I dip my fork into the sauce, then poke my tongue at it.
The duke shoots me an affronted scowl that shouts, it’s not poisoned.
I take a tentative bite and not only do I not choke, but the food is surprisingly flavorful for all its lack of appearance. So is the wine.
Or perhaps my taste buds are desperate; I haven’t fed them anything since an apple and oat bar before we entered the luxbridge in Tír na Lune.

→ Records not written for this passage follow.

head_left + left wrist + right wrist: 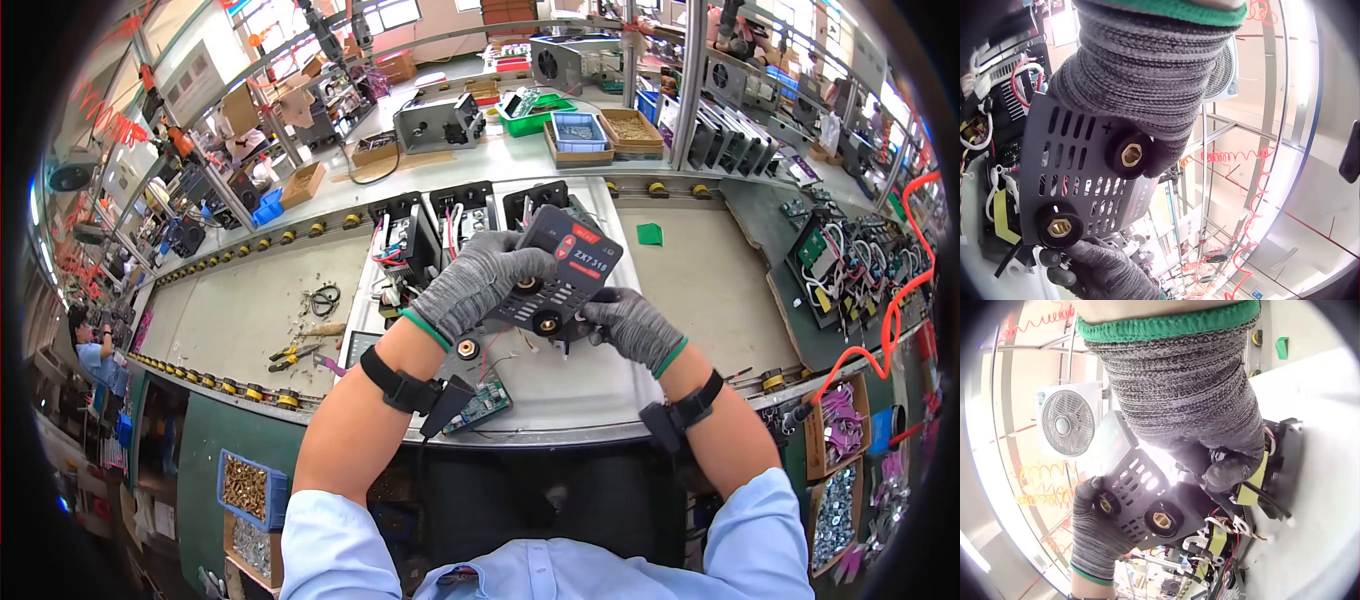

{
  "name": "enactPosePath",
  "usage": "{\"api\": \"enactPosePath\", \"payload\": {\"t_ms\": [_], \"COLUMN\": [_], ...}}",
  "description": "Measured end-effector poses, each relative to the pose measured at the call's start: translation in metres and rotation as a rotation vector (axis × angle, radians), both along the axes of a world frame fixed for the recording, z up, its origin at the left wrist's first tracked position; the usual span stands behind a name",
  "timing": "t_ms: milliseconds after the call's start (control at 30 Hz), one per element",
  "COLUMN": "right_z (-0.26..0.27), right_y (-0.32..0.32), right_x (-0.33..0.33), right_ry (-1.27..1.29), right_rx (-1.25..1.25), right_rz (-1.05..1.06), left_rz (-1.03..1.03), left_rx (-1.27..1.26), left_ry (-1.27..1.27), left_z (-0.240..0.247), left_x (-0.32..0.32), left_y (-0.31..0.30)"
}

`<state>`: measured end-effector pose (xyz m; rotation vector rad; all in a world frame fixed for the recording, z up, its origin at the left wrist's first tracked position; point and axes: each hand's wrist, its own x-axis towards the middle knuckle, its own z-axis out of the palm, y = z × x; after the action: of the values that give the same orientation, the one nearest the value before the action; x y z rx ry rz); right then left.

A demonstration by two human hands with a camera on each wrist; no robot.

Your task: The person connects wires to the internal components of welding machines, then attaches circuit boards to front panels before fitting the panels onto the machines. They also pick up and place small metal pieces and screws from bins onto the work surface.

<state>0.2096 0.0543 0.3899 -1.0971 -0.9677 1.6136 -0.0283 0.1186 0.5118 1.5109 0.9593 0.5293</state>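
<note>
A dark vented front panel (572,262) marked ZX7315, with two round black sockets with brass centres, is held tilted above the worktable. The gloved left hand (478,282) grips its upper left edge, thumb across the face; in the left wrist view that hand (1138,81) covers the edge by one socket (1130,155). At the lower right corner, the gloved right hand (636,325) has its fingers curled near the other socket (547,322). In the right wrist view the right hand's thumb and fingers (1225,474) pinch something small and partly hidden behind the panel (1141,487).
Behind the panel stand open black units with wires (405,235). A green circuit board (482,405) and a brass-centred socket (467,349) lie near the front edge. Yellow-handled pliers (292,356) lie left. Wired assemblies (850,250) and a red coiled hose (890,320) are at the right.
</note>
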Motion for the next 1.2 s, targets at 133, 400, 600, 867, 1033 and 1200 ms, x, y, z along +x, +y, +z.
{"api": "enactPosePath", "payload": {"t_ms": [133, 400, 600, 867, 1033, 1200], "right_z": [-0.036, -0.065, -0.063, -0.047, -0.033, -0.013], "right_y": [-0.019, -0.025, -0.036, -0.049, -0.032, -0.021], "right_x": [-0.009, -0.066, -0.079, -0.074, -0.070, -0.043], "right_ry": [0.033, 0.107, 0.189, 0.340, 0.143, 0.000], "right_rx": [0.060, 0.072, -0.061, -0.047, -0.063, -0.078], "right_rz": [-0.132, -0.335, -0.380, -0.327, -0.195, 0.104], "left_rz": [-0.017, -0.006, 0.004, 0.054, 0.080, 0.133], "left_rx": [0.226, 0.301, 0.252, 0.211, 0.211, -0.085], "left_ry": [0.323, 0.456, 0.443, 0.290, 0.241, -0.091], "left_z": [-0.003, 0.002, -0.002, 0.003, -0.015, -0.025], "left_x": [0.004, 0.006, 0.007, -0.008, -0.020, -0.023], "left_y": [-0.011, -0.010, -0.016, -0.027, -0.017, -0.025]}}
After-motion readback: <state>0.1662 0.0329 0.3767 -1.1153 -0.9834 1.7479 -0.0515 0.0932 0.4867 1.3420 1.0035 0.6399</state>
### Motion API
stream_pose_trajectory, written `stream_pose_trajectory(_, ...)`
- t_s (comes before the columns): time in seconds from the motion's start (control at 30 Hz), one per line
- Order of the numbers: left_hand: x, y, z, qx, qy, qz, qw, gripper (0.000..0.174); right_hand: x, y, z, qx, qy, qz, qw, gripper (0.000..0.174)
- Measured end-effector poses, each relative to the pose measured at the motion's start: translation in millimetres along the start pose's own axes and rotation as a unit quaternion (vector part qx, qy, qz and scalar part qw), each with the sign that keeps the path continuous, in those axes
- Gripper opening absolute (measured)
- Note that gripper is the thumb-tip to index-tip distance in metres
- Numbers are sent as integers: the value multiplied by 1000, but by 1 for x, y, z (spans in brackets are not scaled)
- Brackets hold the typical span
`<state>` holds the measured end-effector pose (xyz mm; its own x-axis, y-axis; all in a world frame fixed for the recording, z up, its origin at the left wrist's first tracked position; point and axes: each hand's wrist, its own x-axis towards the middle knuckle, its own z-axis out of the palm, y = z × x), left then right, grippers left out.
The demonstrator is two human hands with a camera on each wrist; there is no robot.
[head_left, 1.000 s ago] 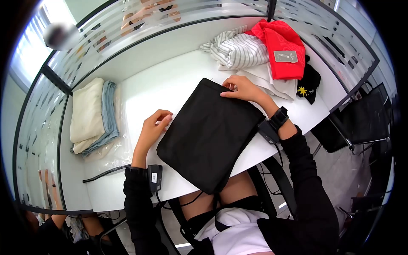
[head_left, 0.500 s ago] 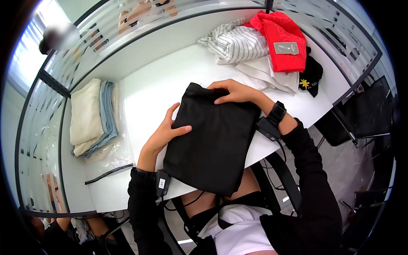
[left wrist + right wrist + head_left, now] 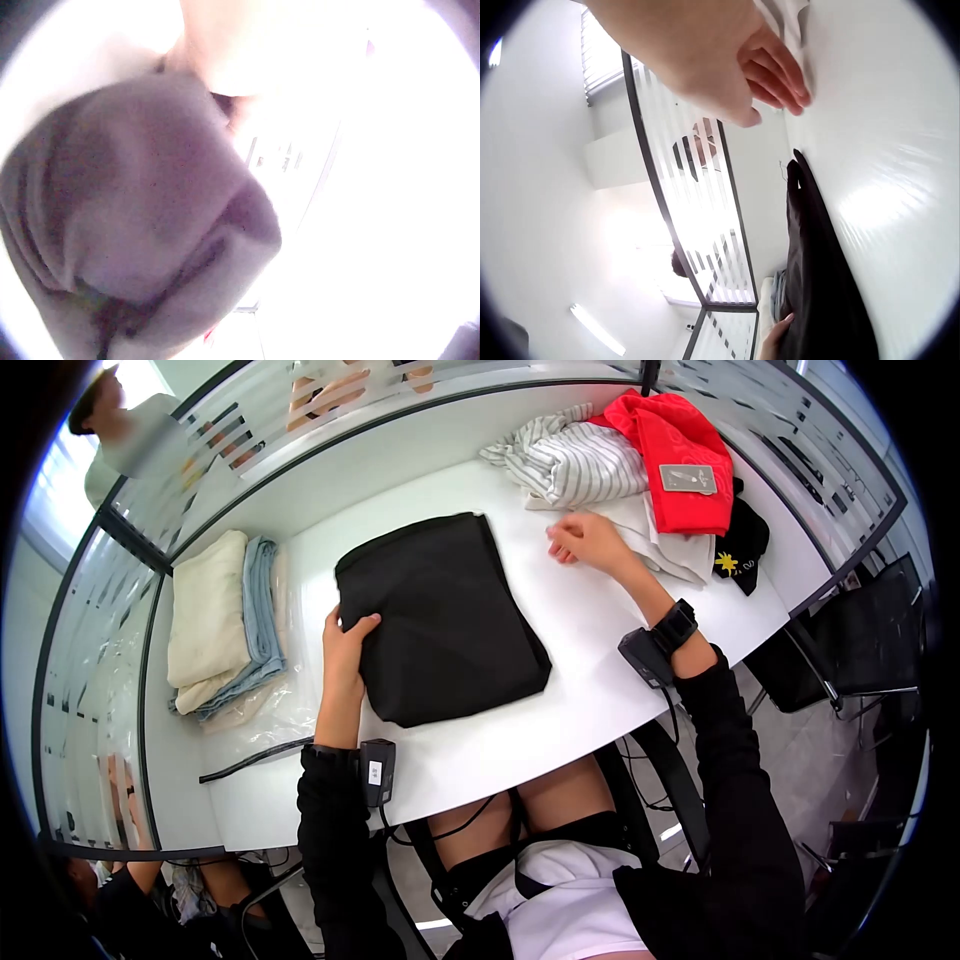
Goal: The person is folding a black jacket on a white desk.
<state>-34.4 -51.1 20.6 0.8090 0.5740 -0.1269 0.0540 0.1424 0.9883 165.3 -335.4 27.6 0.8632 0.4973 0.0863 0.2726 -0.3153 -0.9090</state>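
Right now my left hand [image 3: 345, 645] pinches the left edge of the black garment [image 3: 440, 620], thumb on top and fingers under as far as I can see. The garment is folded into a flat rectangle. It lies mid-desk [image 3: 600, 680], nearer the far edge than the near one, slightly skewed to the edges. The left wrist view is washed out, just grey cloth close to the lens, so no better read on the grip there.

My right hand [image 3: 585, 540] is off the garment and released, fingers loosely curled, holding nothing. It sits on bare desk right of the garment, just beside the white piece [image 3: 672, 555] at the foot of the heap. The right wrist view agrees: fingertips [image 3: 791, 94] at the desk surface, garment apart from them.

The heap is at the far right corner: striped shirt [image 3: 580, 460], red top [image 3: 680, 455], black piece with a yellow print [image 3: 738, 545]. The stack [image 3: 220, 620] is at the left end, cream over blue, on clear plastic.

My read on the step: folding is done and the garment is going left toward the stack. The next move calls for a slide or lift that keeps the fold shut. The grip is on one edge only, so loose layers could drag. The right hand is well placed for the heap.
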Motion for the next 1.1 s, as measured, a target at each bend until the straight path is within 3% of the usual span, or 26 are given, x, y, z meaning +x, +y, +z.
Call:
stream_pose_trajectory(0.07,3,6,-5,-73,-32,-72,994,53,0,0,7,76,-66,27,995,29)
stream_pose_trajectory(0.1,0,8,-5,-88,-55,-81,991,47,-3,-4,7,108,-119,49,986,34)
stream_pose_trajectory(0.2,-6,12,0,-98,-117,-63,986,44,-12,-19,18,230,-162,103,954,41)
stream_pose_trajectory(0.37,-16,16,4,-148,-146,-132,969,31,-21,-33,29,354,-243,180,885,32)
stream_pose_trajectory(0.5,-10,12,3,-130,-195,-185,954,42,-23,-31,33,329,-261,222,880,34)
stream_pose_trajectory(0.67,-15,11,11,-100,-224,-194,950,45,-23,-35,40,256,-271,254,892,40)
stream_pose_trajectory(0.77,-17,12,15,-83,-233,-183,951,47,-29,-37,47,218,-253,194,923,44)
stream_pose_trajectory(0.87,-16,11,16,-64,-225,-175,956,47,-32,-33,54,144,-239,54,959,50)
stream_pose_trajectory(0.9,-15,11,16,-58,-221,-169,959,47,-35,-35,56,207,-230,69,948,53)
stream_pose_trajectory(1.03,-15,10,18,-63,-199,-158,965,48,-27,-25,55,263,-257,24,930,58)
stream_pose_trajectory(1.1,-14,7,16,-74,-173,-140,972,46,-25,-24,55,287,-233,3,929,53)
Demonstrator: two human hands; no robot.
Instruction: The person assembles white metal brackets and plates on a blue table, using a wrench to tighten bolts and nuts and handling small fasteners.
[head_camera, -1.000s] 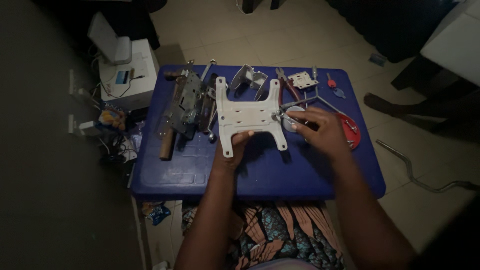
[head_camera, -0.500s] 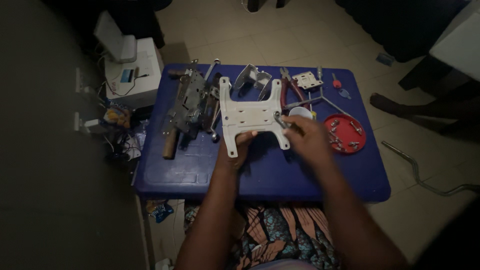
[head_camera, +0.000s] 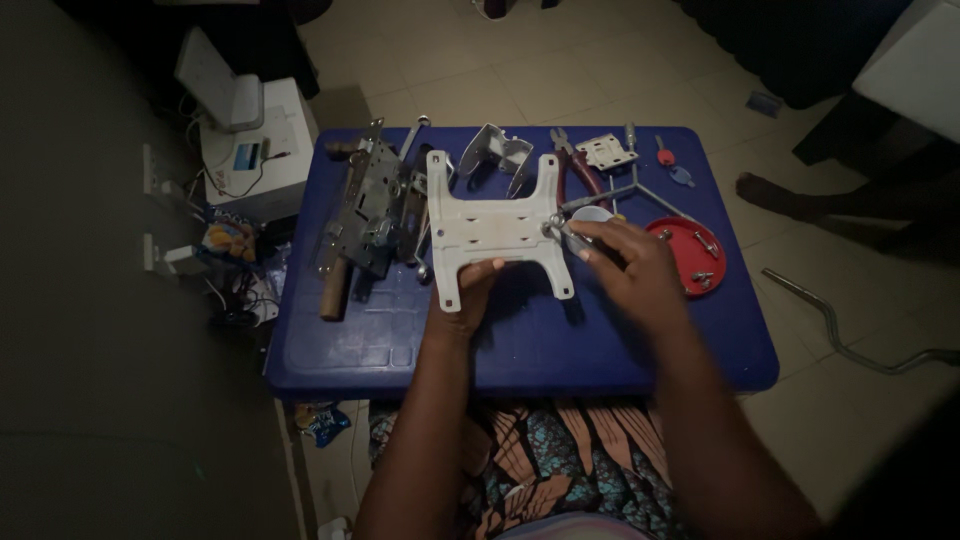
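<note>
A white H-shaped metal bracket plate (head_camera: 497, 228) lies on the blue plastic table top (head_camera: 520, 335). My left hand (head_camera: 466, 298) grips the plate's near edge from below. At the plate's right edge my right hand (head_camera: 625, 262) pinches a small metal bolt or tool (head_camera: 556, 228). What exactly the fingers hold is too small to tell. A round white part (head_camera: 590, 213) lies just beyond my right hand.
A grey metal lock body with a wooden-handled tool (head_camera: 357, 225) lies at the left. Red-handled pliers (head_camera: 574, 172), a small white plate (head_camera: 606, 152) and a bent bracket (head_camera: 497, 151) sit at the back. A red dish (head_camera: 693, 258) holds screws. A white box (head_camera: 262, 150) stands on the floor at the left.
My right hand has shifted left off the red dish toward the plate's right edge. My left hand stays on the plate.
</note>
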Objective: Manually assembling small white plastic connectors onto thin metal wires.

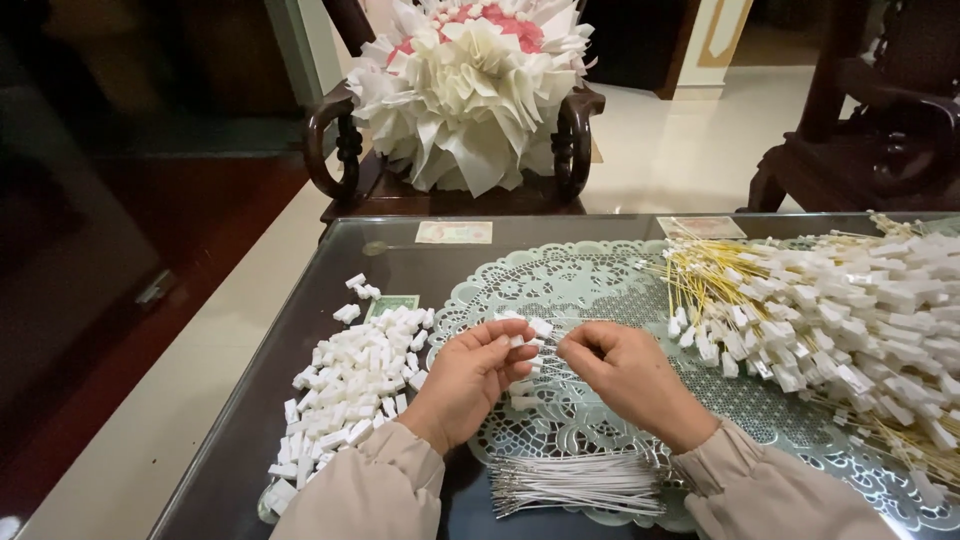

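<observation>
Fingers of my left hand (470,372) pinch a small white block (540,327); my right hand (625,372) pinches thin wire (553,352) beside it, above the lace mat (590,275), loose blocks (355,385) left.

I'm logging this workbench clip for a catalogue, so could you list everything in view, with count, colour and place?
small plastic blocks: a loose heap, white, table's left side
finished tags: a large pile, white blocks on yellow wires, table's right side
bare wires: a bundle, silvery white, near edge between the arms
lace doily: one, pale, under the glass
glass tabletop: one, dark
paper notes: at least three, under the glass
wooden armchair: one, dark, behind the table
paper flower piece: one, white and pink, on the armchair
left hand: pinches a white block
right hand: fingers closed on a thin wire
</observation>
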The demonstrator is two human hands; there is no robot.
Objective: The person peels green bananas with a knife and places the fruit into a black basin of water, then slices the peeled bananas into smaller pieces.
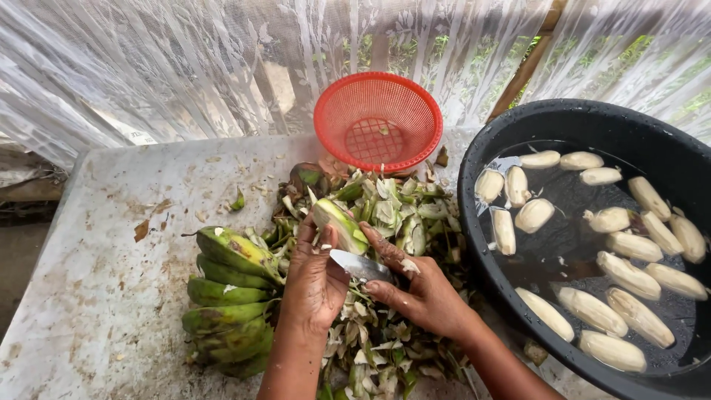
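the half-peeled green banana (339, 222) sits above the peel heap (385, 215), pinched in the left hand (315, 278). the right hand (426, 296) closes on a knife (361, 265), blade beside the fruit. best to cut shallow, away from the thumb. the black basin (578, 118) of water lies right.

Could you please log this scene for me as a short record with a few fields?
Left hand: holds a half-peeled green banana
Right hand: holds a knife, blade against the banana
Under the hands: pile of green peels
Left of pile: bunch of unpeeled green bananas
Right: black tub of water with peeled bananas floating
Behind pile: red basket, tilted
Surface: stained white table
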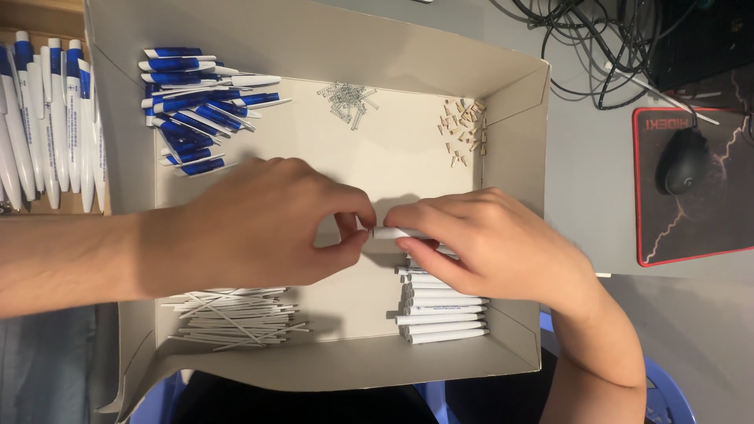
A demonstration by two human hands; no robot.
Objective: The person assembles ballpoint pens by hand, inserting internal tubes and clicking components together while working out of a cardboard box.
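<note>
**Two hands meet on a white pen barrel above the box**

The white pen barrel lies with its long axis running left to right, gripped by the right hand, its free end pointing at the left hand. The left hand's thumb and forefinger are pinched together right at that end; whether they hold a small part cannot be told. Both hands hover over a shallow cardboard box. Inside it lie more white barrels just under the right hand, thin white refills, blue-and-white pen tops, springs and small tan tips. Finished pens sit in a tray beside the box.
</note>
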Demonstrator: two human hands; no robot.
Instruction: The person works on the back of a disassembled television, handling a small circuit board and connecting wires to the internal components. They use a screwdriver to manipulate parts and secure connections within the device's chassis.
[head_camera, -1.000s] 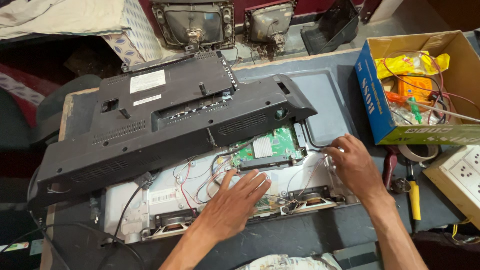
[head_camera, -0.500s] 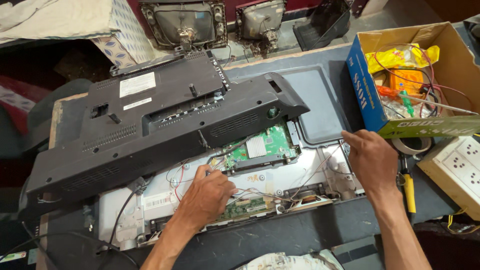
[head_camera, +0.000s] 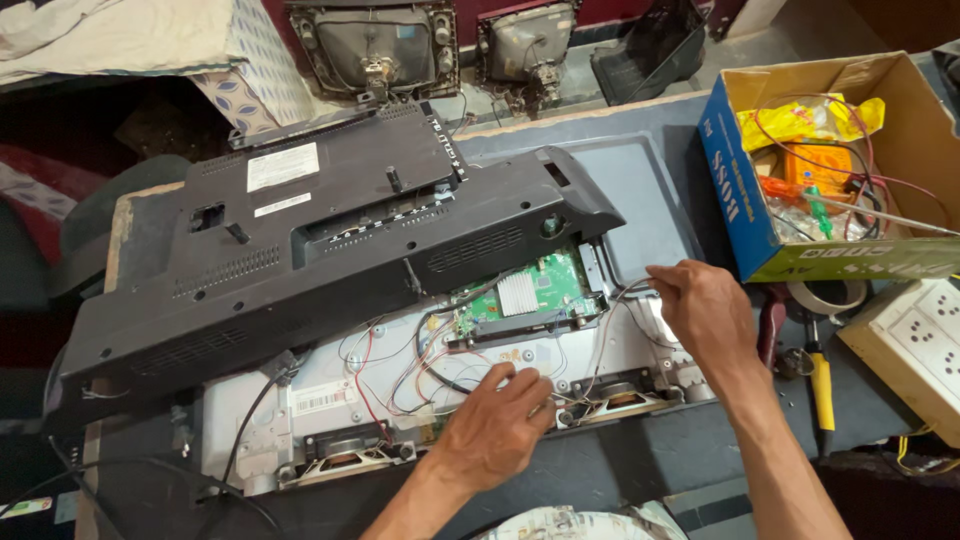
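Head view looks down on an opened flat television chassis of pale sheet metal (head_camera: 330, 385) lying across the middle of the dark table (head_camera: 650, 470), its black plastic back cover (head_camera: 300, 250) tilted up over the upper left. The left hand (head_camera: 495, 430) rests spread, fingers loose, on the thin coloured wires at lower centre; the right hand (head_camera: 705, 310) pinches a grey cable (head_camera: 615, 300) beside the green circuit board (head_camera: 525, 295). Wires look limp and fragile, likely best held near connectors; the board seems stiff yet delicate, edges only.
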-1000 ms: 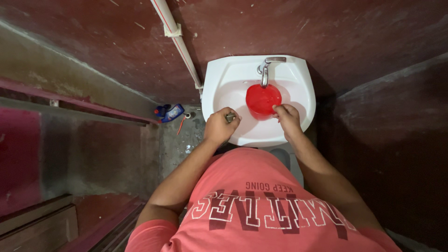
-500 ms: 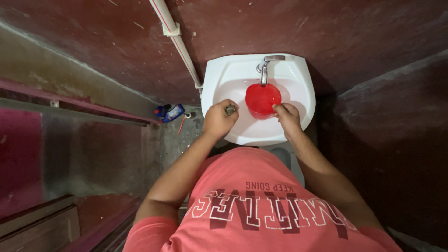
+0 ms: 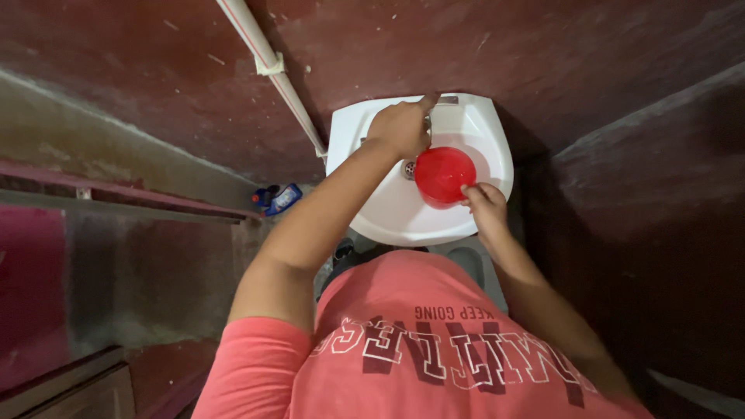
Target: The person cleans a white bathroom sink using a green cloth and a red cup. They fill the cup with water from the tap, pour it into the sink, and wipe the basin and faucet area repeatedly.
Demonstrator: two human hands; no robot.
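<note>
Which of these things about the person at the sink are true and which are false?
1. The right hand holds the rim of a red bowl. True.
2. The left hand rests on the floor. False: it is up at the tap at the back of the sink.
3. The sink is white. True.
4. The bowl is blue. False: it is red.
5. A white pipe runs down the wall to the left of the sink. True.
6. The person wears a green shirt. False: the shirt is coral pink.
</note>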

I dig into the meal, ravenous, but the silence in the room is deafening. Every chew and swallow is amplified. Not to mention Vesper’s satisfied growls as she digs into the plate of raw meat Sabre conjured for her. He’s generous for a murderer; I’ll give him that.
While we eat, I study him. He’s more severe than handsome, but not entirely unattractive.
Thick, dark brows frame a pronounced nose that sits above pleasantly full lips.
His eyes appear black, but every so often a flicker of shardlight catches spots of amber or chestnut.
His hair is a pile of black waves that can’t decide which way to lay, and two enormous white horns sweep back from his forehead to curl beneath his ears.
For a man who looks so bestial, he is a neat eater.
He cuts dainty bites, never switching his utensils—a skill I’ve yet to master—chewing slowly and methodically.
After he’s polished off his dinner, he wipes his face, places his refolded napkin onto his plate, and patiently waits for the rest of the table to catch up.
Officially, he’s courting me—or plotting my death, hard to tell—but his attention keeps snagging on Aowen. He glances away each time she shifts, as if he doesn’t want to get caught staring.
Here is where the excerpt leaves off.